-- Task item --
Repeat the data exactly. Pictures stay out.
-------- Records
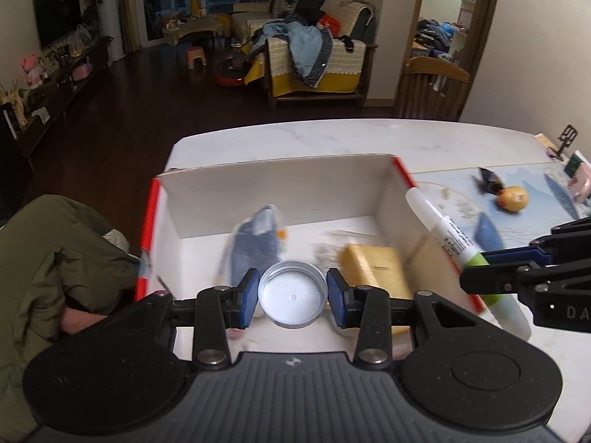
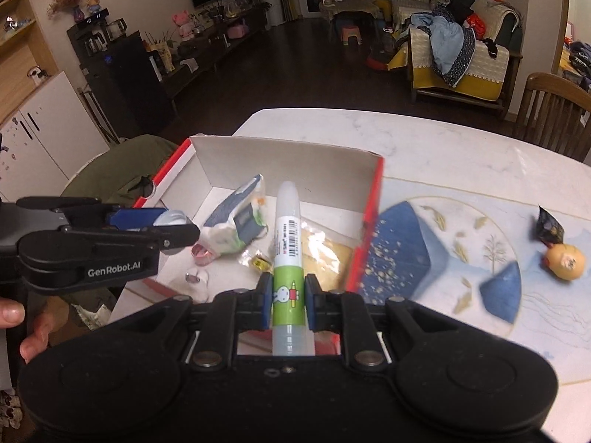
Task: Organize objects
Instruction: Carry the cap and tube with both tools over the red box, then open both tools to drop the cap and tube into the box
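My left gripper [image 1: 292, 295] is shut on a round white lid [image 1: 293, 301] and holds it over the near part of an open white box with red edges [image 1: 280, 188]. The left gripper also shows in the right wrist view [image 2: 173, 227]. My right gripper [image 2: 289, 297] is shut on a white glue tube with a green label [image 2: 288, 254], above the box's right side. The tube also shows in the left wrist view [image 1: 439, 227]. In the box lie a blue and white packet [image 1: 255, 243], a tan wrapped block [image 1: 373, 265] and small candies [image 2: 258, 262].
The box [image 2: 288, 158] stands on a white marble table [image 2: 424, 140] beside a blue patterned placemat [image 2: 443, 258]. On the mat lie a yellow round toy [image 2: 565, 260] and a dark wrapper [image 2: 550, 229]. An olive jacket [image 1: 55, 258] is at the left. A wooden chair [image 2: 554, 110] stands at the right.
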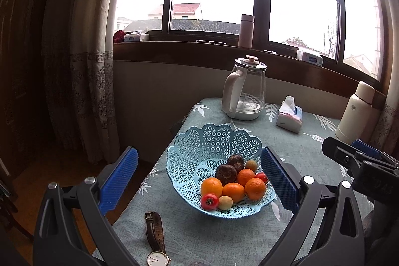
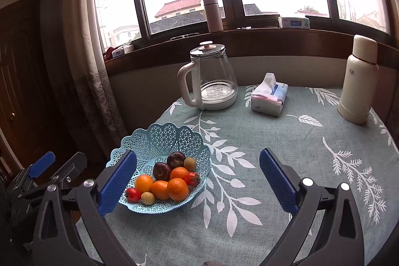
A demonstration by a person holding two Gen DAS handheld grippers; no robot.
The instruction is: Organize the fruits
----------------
-- Exercise answer --
Task: Organize objects
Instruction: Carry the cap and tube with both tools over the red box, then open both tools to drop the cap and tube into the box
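My left gripper [image 1: 292, 295] is shut on a round white lid [image 1: 293, 301] and holds it over the near part of an open white box with red edges [image 1: 280, 188]. The left gripper also shows in the right wrist view [image 2: 173, 227]. My right gripper [image 2: 289, 297] is shut on a white glue tube with a green label [image 2: 288, 254], above the box's right side. The tube also shows in the left wrist view [image 1: 439, 227]. In the box lie a blue and white packet [image 1: 255, 243], a tan wrapped block [image 1: 373, 265] and small candies [image 2: 258, 262].
The box [image 2: 288, 158] stands on a white marble table [image 2: 424, 140] beside a blue patterned placemat [image 2: 443, 258]. On the mat lie a yellow round toy [image 2: 565, 260] and a dark wrapper [image 2: 550, 229]. An olive jacket [image 1: 55, 258] is at the left. A wooden chair [image 2: 554, 110] stands at the right.
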A demonstration by a person holding two Gen DAS handheld grippers; no robot.
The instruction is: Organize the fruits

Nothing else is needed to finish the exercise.